PM 2009-231: Koalitionsentwurf für Sächsisches Versammlungsgesetz – CDU und FDP schleifen Freiheitsrechte
Der Entwurf der Koalitionsfraktionen für ein Sächsisches Versammlungsgesetz, der schon am 4. November im Verfassungs-, Rechts- und Europaausschuss behandelt werden soll, verstößt nach Meinung von Johannes Lichdi, rechtspolitischer Sprecher der Fraktion BÜNDNIS 90/DIE GRÜNEN, gegen das grundgesetzlich garantierte Grundrecht der Versammlungsfreiheit.
"Der Entwurf greift in den Kernbestand der Versammlungsfreiheit ein, indem er Demonstrationen an bestimmten Orten und Zeiten mit ausgesuchten Meinungsäußerungen verbietet. Dieser Irrweg kann und soll nach dem Entwurf nicht auf Nazi-Demonstrationen wie jüngst in Leipzig oder zum 13. Februar in Dresden beschränkt werden", erklärt Lichdi.
Der Gesetzentwurf, der von Justizministers Dr. Jürgen Martens (FDP) offenbar mitgetragen wird, geht damit sogar noch über den Entwurf des alten Justizministers Geert Mackenroth hinaus. "Hier zeigt sich, was von der angeblichen Bürgerrechtspartei FDP zu halten ist – nämlich gar nichts!"
"Statt den von der letzten Staatsregierung vorgeschlagenen Katalog von ‚verbotenen Orten‘ zu begrenzen, wird auf eine abschließende Aufzählung jetzt ganz verzichtet. Jede Versammlungsbehörde kann den Gedenkstättenstatus bestimmter Orte selbst begründen. Dies genügt nicht den verfassungsrechtlichen Anforderungen, wonach wesentliche Entscheidungen durch den Gesetzgeber zu treffen sind."

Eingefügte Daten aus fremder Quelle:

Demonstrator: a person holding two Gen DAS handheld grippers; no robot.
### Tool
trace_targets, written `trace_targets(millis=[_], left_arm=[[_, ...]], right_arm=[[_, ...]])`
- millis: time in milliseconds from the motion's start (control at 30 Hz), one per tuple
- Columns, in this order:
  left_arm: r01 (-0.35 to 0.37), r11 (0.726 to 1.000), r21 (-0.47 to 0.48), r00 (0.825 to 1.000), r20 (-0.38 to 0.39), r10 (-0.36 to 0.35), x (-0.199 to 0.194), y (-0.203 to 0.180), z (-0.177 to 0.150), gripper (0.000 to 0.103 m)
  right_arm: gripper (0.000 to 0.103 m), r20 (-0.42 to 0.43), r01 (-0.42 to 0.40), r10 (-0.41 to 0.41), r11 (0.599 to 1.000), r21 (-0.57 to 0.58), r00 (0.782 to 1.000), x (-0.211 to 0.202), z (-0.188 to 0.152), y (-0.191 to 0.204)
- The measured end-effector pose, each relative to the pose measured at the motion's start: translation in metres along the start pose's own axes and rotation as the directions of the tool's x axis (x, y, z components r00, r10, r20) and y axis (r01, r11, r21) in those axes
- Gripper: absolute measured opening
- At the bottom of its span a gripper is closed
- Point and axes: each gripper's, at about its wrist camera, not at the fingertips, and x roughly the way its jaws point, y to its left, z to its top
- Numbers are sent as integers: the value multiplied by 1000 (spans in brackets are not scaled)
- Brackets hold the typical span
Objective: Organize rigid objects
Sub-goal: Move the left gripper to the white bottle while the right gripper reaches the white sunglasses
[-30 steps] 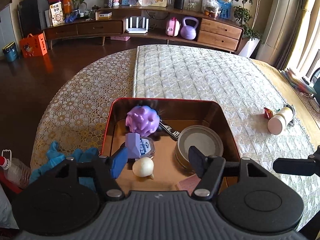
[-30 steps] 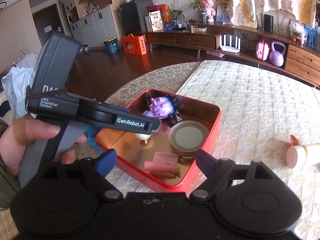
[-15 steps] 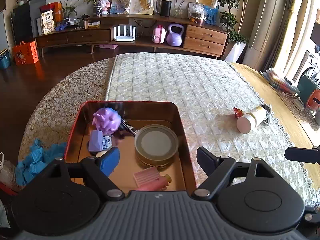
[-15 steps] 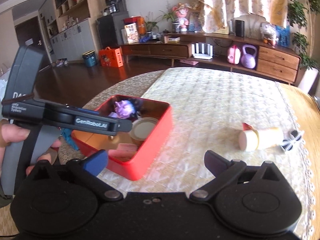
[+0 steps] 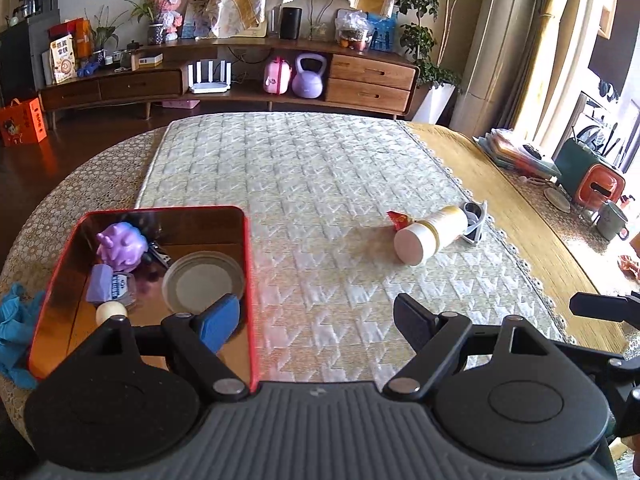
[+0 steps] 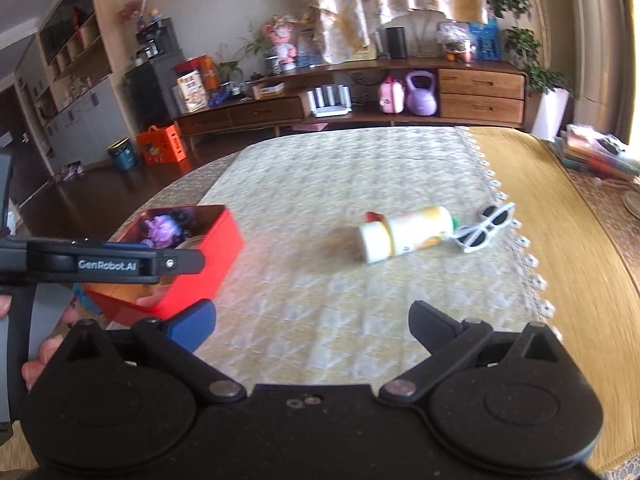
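Note:
A red tin box (image 5: 250, 280) (image 6: 208, 264) stands at the table's left. It holds a purple spiky toy (image 5: 122, 246), a round tin (image 5: 202, 282), a purple packet (image 5: 105, 289) and a cream ball (image 5: 111, 313). A cream bottle with a white cap (image 5: 430, 234) (image 6: 404, 233) lies on its side on the white quilted runner, with white sunglasses (image 6: 486, 226) (image 5: 476, 220) and a small red wrapper (image 5: 397, 220) beside it. My left gripper (image 5: 316, 320) is open and empty over the box's right edge. My right gripper (image 6: 312, 326) is open and empty, short of the bottle.
The left gripper's body (image 6: 104, 266) juts into the right wrist view over the box. A blue cloth (image 5: 16, 328) lies left of the box. A mug (image 5: 610, 220), an orange-green appliance (image 5: 592, 178) and stacked papers (image 5: 516, 152) stand at the table's far right.
Both grippers have swung right, away from the box and toward the bottle. Both stayed open and empty. The objects have not moved.

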Motion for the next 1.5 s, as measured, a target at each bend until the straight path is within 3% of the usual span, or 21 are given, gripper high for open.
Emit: trace_targets(millis=[367, 633, 1067, 1500], left_arm=[[79, 993, 90, 997, -10, -79, 32, -63, 7, 85], [109, 970, 216, 994, -25, -106, 63, -97, 20, 84], [162, 928, 336, 987, -58, -152, 127, -126, 46, 84], [186, 890, 417, 982, -76, -170, 173, -135, 54, 84]], right_arm=[[103, -43, 164, -160, 979, 121, 986, 0, -1, -79], [103, -42, 229, -225, 966, 118, 973, 9, 15, -117], [102, -72, 272, -264, 949, 158, 962, 66, 60, -165], [97, -124, 306, -292, 945, 113, 948, 136, 90, -177]])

Auch die Regelung, wonach den Behörden die Gefahrenprognose generell unabhängig vom Gedenkstättenstatus bestimmter Orte erleichtert wird, wenn in der Vergangenheit Gefährdungen angenommen wurden, bedarf der verfassungsrechtlichen Überprüfung.
"Der Gesetzentwurf maßt sich unter Vorwand des Würdeschutzes der Opfer des Nationalsozialismus und des SED-Regimes an, Meinungen und Versammlungen zu verbieten und offiziöse Deutungen bestimmter Gedenkorte wie die Frauenkirche in Dresden mit repressiven Mitteln durchzusetzen. Dies ist mit dem freiheitlichen Staat des Grundgesetzes unvereinbar", so Lichdi abschließend.
Die GRÜNE-Fraktion wird daher in der Sitzung des Rechtsausschusses am Mittwoch, den 4.11.2009, eine öffentliche Anhörung beantragen.
Hintergrund:
Nach der neuen Geschäftsordnung ist es möglich einen Gesetzentwurf ohne öffentliche Begründung im Plenum (1.Lesung) zur Behandlung in die Ausschüsse zu überweisen. Dazu besteht keine Widerspruchsmöglichkeit. Der Gesetzentwurf liegt uns seit dem 30. Oktober vor. Der heutige Justizminister Dr. Jürgen Martens hatte noch im März 2009 erklärt, <<das Versammlungsrecht ist kein Gesinnungs-TÜV, der unliebsame Meinungen ausschließt oder Versammlungen dieser Art verhindern will […] solange keine besonderen Gefährdungen hochrangiger Rechtsgüter vorliegen, ist die Versammlungsfreiheit uneingeschränkt zu gewähren, und das bleibt auch so>>.